▶ **EXERCISE REQUIREMENTS**: Even if the data beneath seems repetitive, write it all out again exactly.
[Start of section]
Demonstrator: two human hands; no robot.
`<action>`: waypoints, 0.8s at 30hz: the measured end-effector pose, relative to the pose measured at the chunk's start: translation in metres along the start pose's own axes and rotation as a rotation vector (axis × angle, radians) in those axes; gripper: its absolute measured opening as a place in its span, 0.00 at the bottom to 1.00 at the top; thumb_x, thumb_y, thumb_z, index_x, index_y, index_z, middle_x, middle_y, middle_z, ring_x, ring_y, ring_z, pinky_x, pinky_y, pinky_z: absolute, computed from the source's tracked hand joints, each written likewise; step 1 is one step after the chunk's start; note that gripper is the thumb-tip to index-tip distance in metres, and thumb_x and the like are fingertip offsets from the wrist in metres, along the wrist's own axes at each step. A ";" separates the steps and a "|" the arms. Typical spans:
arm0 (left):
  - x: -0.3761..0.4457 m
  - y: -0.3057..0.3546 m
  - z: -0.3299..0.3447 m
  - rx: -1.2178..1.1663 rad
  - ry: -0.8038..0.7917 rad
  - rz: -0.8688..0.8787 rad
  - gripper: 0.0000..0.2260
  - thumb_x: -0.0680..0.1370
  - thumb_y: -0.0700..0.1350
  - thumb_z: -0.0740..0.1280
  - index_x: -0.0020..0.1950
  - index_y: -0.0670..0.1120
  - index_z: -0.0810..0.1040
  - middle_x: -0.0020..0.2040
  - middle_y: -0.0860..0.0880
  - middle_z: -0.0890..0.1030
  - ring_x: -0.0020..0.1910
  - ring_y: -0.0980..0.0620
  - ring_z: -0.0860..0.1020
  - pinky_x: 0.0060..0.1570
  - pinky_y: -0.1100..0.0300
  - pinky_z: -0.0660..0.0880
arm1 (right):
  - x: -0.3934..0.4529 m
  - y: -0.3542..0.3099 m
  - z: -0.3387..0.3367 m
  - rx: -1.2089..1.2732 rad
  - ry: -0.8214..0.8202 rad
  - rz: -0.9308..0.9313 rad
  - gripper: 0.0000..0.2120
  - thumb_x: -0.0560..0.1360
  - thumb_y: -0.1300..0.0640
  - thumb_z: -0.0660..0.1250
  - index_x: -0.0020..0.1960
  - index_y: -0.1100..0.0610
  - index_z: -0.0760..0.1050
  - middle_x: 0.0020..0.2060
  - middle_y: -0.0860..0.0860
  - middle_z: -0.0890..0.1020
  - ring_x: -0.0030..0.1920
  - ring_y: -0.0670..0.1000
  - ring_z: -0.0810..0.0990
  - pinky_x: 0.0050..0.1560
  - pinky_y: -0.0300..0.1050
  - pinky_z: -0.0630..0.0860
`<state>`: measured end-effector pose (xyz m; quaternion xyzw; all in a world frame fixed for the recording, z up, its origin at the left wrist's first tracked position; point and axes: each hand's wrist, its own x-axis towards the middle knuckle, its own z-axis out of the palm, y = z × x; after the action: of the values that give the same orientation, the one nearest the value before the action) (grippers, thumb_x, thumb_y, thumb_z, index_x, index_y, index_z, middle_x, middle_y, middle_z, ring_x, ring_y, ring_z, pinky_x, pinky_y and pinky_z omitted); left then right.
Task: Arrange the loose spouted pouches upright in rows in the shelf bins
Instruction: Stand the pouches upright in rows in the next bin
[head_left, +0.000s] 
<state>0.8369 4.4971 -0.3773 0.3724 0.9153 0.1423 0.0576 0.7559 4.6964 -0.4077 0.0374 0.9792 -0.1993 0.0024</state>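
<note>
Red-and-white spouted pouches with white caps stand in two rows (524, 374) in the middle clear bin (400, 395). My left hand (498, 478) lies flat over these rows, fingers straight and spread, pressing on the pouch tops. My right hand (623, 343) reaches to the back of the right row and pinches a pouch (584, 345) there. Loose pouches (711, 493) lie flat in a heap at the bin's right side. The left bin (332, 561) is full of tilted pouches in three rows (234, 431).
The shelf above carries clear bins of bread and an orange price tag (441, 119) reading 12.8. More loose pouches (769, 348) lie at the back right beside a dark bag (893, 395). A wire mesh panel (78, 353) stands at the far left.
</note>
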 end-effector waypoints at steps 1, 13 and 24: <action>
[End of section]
▶ **SOLUTION FOR THIS TASK**:
Demonstrator: two human hands; no robot.
`<action>`: waypoints, 0.8s at 30hz: the measured end-effector pose, relative to the pose measured at the chunk's start: translation in metres along the start pose's own axes and rotation as a rotation vector (axis × angle, radians) in those axes; gripper: its absolute measured opening as a place in its span, 0.00 at the bottom to 1.00 at the top; thumb_x, thumb_y, thumb_z, index_x, index_y, index_z, middle_x, middle_y, middle_z, ring_x, ring_y, ring_z, pinky_x, pinky_y, pinky_z: absolute, computed from the source's tracked hand joints, each written likewise; step 1 is one step after the chunk's start; note that gripper is the thumb-tip to index-tip distance in metres, and thumb_x and the like are fingertip offsets from the wrist in metres, along the wrist's own axes at each step. A ";" separates the steps and a "|" the arms. Typical spans:
arm0 (left):
  - x: -0.3761..0.4457 m
  - y: -0.3057..0.3546 m
  - z: -0.3299..0.3447 m
  - rx: -1.2178..1.1663 rad
  - ry: -0.8038..0.7917 rad
  - rz: -0.8688..0.8787 rad
  - gripper: 0.0000..0.2260
  - thumb_x: -0.0680..0.1370
  - thumb_y: -0.0700..0.1350
  - thumb_z: -0.0740..0.1280
  - index_x: -0.0020..0.1950
  - index_y: -0.0670..0.1120
  - index_z: -0.0810..0.1040
  - middle_x: -0.0020..0.2040
  - middle_y: -0.0860..0.0880
  - middle_z: -0.0890..0.1030
  - ring_x: -0.0020..0.1910
  - ring_y: -0.0980..0.0620
  - ring_z: -0.0860..0.1020
  - pinky_x: 0.0060..0.1570
  - pinky_y: -0.1100..0.0300
  - pinky_z: -0.0660..0.0880
arm1 (right):
  - x: -0.3934..0.4529 m
  - y: -0.3542..0.3099 m
  - z: -0.3387..0.3367 m
  - rx: -1.2089..1.2732 rad
  - ry: -0.8214..0.8202 rad
  - rz: -0.9308..0.9313 rad
  - gripper: 0.0000..0.2120
  - thumb_x: -0.0560..0.1360
  - thumb_y: -0.1300..0.0640
  - thumb_z: -0.0660..0.1250
  - index_x: -0.0020..0.1960
  - index_y: -0.1100..0.0610
  - index_z: -0.0760..0.1050
  - middle_x: 0.0020..0.2060
  - middle_y: -0.0860..0.0860
  - middle_z: -0.0890..0.1020
  - ring_x: -0.0030..0.1920
  - ring_y: -0.0670..0.1000
  - ring_z: -0.0810..0.0990
  - pinky_x: 0.0050..0.1560
  - pinky_y: -0.0300..0.1050
  - pinky_z: -0.0630..0.0860
`<state>`: measured end-effector pose (xyz m; quaternion xyzw; all in a world frame fixed for the recording, z up, its origin at the left wrist's first tracked position; point and axes: each hand's wrist, its own x-axis towards the middle knuckle, its own z-axis out of the palm, y = z × x; after the action: of the values that give the same orientation, the one nearest the value before the action) (grippers, thumb_x, thumb_y, thumb_z, index_x, index_y, index_z, middle_x, middle_y, middle_z, ring_x, ring_y, ring_z, pinky_x, pinky_y and pinky_z omitted); left then right.
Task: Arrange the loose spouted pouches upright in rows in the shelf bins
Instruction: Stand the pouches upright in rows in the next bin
[head_left, +0.000s] 
<state>0.8369 4.4971 -0.3773 0.3724 0.9153 0.1423 0.0576 0.7559 4.6964 -0.4077 0.0374 0.9792 -0.1993 0.0024</state>
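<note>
Red-and-white spouted pouches with white caps stand in two rows (524, 374) in the middle clear bin (400, 395). My left hand (498, 478) lies flat over these rows, fingers straight and spread, pressing on the pouch tops. My right hand (623, 343) reaches to the back of the right row and pinches a pouch (584, 345) there. Loose pouches (711, 493) lie flat in a heap at the bin's right side. The left bin (332, 561) is full of tilted pouches in three rows (234, 431).
The shelf above carries clear bins of bread and an orange price tag (441, 119) reading 12.8. More loose pouches (769, 348) lie at the back right beside a dark bag (893, 395). A wire mesh panel (78, 353) stands at the far left.
</note>
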 end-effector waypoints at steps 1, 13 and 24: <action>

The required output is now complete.